Die Hollywood-Blockbuster-Zeit des Scala liegt allerdings bereits weit zurück. Seit gut zehn Jahren konzentriert sich Heidi Wellein auf den deutschen und europäischen Film. Mit Erfolg: „95 Prozent unserer Filme wurden vom Publikum gut angenommen“, sagt Heidi Wellein. „Ich gehe schon seit Jahren nicht mehr nach Nürnberg“, habe ihr eine Frau erzählt, „weil hier so schöne Filme laufen.“ Austausch in die umgekehrte Richtung fand allerdings statt. „Zu uns kamen auch viele Nürnberger.“

Künftig könnten die schönen Filme in Wendelstein laufen. Denn von dort liegt den Welleins das Angebot vor, ein Kino zu betreiben.
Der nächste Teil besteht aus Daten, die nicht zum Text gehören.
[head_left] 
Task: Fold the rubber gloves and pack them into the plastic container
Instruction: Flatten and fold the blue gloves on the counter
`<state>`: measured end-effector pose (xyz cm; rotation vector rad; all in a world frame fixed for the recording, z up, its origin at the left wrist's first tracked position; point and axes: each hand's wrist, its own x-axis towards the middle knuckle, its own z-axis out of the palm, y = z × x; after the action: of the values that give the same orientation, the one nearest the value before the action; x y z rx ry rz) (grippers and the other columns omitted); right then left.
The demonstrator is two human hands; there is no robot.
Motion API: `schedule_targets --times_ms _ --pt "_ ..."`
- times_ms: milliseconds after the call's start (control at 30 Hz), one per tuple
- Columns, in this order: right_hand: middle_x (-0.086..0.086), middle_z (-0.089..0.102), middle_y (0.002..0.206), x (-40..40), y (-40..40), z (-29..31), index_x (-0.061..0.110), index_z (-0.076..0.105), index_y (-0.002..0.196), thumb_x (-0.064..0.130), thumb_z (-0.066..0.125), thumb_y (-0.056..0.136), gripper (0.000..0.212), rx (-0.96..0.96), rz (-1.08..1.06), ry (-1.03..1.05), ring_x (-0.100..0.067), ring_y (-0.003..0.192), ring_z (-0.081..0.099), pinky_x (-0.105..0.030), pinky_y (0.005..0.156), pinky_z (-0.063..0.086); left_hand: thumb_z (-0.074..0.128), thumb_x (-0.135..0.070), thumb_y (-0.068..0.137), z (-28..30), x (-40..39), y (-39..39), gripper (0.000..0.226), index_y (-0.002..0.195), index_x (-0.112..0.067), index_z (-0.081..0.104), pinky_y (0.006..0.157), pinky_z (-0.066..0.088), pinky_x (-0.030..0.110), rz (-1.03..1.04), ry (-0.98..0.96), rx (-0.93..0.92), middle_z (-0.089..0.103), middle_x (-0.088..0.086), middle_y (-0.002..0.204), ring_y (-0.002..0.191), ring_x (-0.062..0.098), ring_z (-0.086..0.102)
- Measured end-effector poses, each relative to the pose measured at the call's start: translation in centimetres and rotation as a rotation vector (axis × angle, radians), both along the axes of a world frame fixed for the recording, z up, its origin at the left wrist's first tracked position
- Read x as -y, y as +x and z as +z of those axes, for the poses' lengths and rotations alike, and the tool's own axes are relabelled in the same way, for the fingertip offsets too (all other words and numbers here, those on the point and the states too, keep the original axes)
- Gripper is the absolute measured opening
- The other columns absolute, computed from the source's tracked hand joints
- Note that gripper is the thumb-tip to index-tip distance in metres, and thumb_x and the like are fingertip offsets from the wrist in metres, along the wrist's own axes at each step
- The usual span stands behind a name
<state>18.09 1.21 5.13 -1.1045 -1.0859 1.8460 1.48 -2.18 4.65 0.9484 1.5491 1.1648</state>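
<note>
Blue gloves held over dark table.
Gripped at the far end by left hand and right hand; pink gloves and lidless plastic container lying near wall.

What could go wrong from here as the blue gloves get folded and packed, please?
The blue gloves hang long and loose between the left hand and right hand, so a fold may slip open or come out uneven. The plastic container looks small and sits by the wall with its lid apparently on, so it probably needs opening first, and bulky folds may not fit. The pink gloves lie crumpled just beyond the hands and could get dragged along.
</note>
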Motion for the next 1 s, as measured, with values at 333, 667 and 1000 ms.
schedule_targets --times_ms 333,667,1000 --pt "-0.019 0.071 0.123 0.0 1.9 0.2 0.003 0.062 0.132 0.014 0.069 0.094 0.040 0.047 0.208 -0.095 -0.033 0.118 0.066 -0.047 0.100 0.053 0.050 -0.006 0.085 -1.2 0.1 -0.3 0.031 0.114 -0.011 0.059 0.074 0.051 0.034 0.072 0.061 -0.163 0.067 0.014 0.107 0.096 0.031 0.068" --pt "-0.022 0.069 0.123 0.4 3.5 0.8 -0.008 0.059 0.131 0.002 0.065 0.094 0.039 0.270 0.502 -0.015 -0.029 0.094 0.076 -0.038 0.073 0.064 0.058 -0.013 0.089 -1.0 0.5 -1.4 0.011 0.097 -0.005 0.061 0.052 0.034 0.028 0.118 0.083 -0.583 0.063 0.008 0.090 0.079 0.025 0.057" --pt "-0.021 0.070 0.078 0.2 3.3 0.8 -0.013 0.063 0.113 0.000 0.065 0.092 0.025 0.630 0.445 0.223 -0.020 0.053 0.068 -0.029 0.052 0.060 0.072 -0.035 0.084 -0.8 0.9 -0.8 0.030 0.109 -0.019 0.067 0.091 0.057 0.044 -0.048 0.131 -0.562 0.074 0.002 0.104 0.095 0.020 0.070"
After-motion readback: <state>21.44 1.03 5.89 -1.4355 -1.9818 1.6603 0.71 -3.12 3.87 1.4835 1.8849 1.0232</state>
Fraglich ist allerdings, ob die Räume dafür geeignet und die Investitionen zu stemmen sind. Von Hilpoltstein aus wurde immerhin ein Grundstück offeriert. „Wir suchen Sponsoren“, sagt Gerhard Wellein in seiner Abschiedsrede. 100 Sekunden zwischen Werbung und Hauptfilm. „Wir könnten uns auch vorstellen, Aktien auszugeben“, präzisiert er seine Vorstellungen zur Finanzierung eines alternativen Kinos in der Region. Falls es tatsächlich soweit kommt, könnte man Schwarz wieder ablegen. Zur Eröffnungsfeier wären gewiss bunte Vögel gefragt.